How I Created Superior RAG Retrieval With 3 Files in Supabase

TL;DR
Plain RAG (vector + full-text) is great at fetching facts in passages, but it struggles with relationship answers (e.g., “How many times has this customer ordered?”). Context Mesh adds a lightweight knowledge graph inside Supabase—so semantic, lexical, and relational context get fused into one ranked result set (via RRF). It’s an opinionated pattern that lives mostly in SQL + Supabase RPCs. If hybrid search hasn’t closed the gap for you, add the graph.

The story

I’ve been somewhat obsessed with RAG and A.I. powered document retrieval for some time. When I first figured out how to set up a vector DB using no-code, I did. When I learned how to set up hybrid retrieval I did. When I taught my A.I. agents how to generate SQL queries, I added that too. Despite those being INCREDIBLY USEFUL when combined, for most business cases it was still missing…something.

Example:
Let’s say you have a pipeline into your RAG system that updates new order and logistics info (if not…you really should). Now let’s say your customer support rep wants to query order #889. What they’ll get back is likely all the information for that line-item; person who ordered, their contact info, product, shipping details, etc.

What you don’t get:

total number of orders by that buyer,
when they first became a customer,
lifetime value,
number of support interactions.

You can SQL-join your way there—but that’s brittle and time-consuming. A knowledge graph naturally keeps those relationships.

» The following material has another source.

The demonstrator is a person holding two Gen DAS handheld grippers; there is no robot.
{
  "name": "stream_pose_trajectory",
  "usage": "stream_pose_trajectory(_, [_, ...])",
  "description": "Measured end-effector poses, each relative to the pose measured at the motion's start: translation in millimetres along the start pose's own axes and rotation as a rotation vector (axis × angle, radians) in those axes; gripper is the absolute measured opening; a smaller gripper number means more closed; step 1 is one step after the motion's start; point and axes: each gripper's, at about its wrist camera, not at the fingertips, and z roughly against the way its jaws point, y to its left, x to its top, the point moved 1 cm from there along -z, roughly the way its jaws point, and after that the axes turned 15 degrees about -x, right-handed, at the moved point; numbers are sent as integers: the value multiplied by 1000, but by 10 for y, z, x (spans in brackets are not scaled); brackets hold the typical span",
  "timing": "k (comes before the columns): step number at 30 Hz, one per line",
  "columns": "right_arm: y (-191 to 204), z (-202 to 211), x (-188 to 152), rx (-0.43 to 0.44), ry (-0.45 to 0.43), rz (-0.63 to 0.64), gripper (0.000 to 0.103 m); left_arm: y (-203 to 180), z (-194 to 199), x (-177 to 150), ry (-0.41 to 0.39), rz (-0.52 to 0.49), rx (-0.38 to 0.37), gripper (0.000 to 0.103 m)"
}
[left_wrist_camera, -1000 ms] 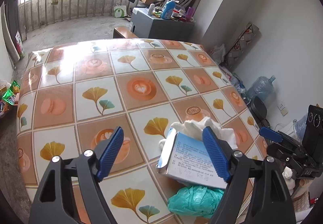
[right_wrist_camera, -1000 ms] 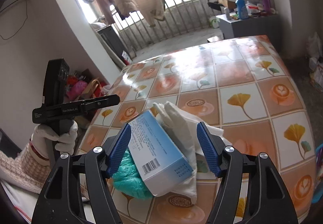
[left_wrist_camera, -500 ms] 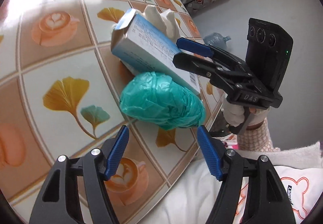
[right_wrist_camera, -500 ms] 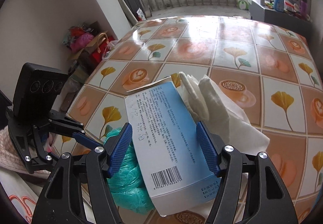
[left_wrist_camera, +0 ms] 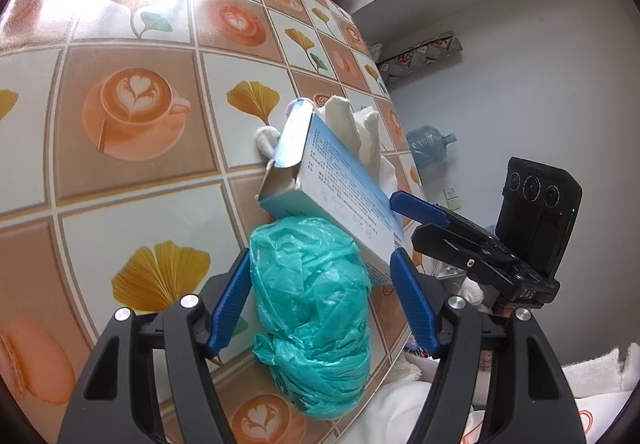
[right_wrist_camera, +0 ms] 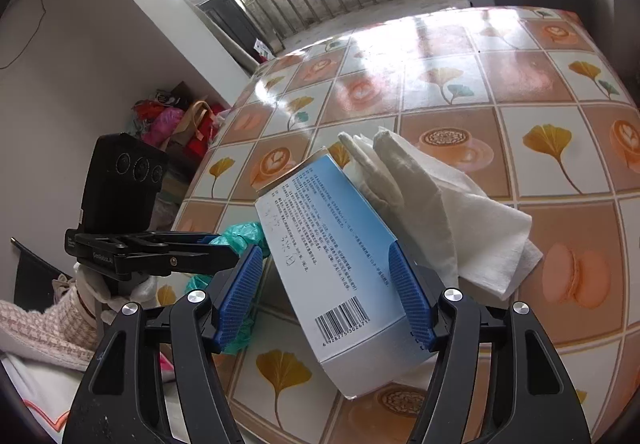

That’s why I’ve been building what I call the Context Mesh. On the journey I’ve created a lite version, which exists almost entirely in Supabase and requires only three files to implement (within Supabase, plus additional UI means of interacting with the system).

Those elements are:

an ingestion path that standardizes content and writes to SQL + graph,
a retrieval path that runs vector + FTS + graph and fuses results,
a single SQL migration that creates tables, functions, and indexes.

Before vs. after

User asks: “Show me order #889 and customer context.”

Plain RAG (before):

{
  "order_id": 889,
  "customer": "Alexis Chen",
  "email": "alexis@example.com",
  "items": ["Ethiopia Natural 2x"],
  "ship_status": "Delivered 2024-03-11"
}

Context Mesh (after):

{
  "order_id": 889,
  "customer": "Alexis Chen",
  "lifetime_orders": 7,
  "first_order_date": "2022-08-19",
  "lifetime_value_eur": 642.80,
  "support_tickets": 3,
  "last_ticket_disposition": "Carrier delay - resolved"
}

Why this happens: the system links node(customer: Alexis Chen) ⇄ orders ⇄ tickets and stores those edges. Retrieval calls search_vector, search_fulltext, and search_graph, then unifies with RRF so top answers include the relational context.

60-second mental model

[Files / CSVs] ──> [document] ──> [chunk] ─┬─> [chunk_embedding]  (vector)
                                          │
                                          ├─> [chunk.tsv]        (FTS)
                                          │
                                          └─> [chunk_node] ─> [node] <─> [edge]  (graph)

vector/full-text/graph ──> search_unified (RRF) ──> ranked, mixed results (chunks + rows)

What’s inside Context Mesh Lite (Supabase)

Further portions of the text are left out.